You can then use these DOIs to retrieve information about the articles using sciencescraper.get_scidir_article_info()
or sciencescraper.get_scidir_full_text()
.
Note
The search_scidir
function can require that the request be made from an authorized IP address. If you encounter a
401 error
, you might need to make sure the request is being made from your institution’s network.
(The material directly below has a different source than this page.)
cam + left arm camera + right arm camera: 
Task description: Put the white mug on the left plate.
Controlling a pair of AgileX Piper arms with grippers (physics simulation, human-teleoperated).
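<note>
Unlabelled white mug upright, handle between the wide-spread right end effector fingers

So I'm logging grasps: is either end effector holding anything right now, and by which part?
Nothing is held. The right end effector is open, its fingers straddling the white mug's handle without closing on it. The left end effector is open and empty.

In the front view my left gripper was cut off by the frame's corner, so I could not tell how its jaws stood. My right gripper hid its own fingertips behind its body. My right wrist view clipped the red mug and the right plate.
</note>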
Checking for the Newest Articles#
To check for the most recent articles on ScienceDirect, you can use sciencescraper.check_new_scidir_articles()
.
You can specify the number of days back you want to search for new articles using the days
parameter.
api_key = "your api key"
query = "computational peptide design"
new_articles = ss.check_new_scidir_articles(api_key, query, days=7)
print(new_articles)
Note
The check_new_scidir_articles
function returns a list of dictionaries containing information about the new articles that match the search query.
Depending on the number of days specified, the function may return a large number of articles and take some time to complete. It would
be best to have this function run regularly to keep track of new articles in your field of interest. Similar to the search_scidir
function,
if you encounter a 401 error, please make sure the request is being made from your institution’s network or an authorized IP address.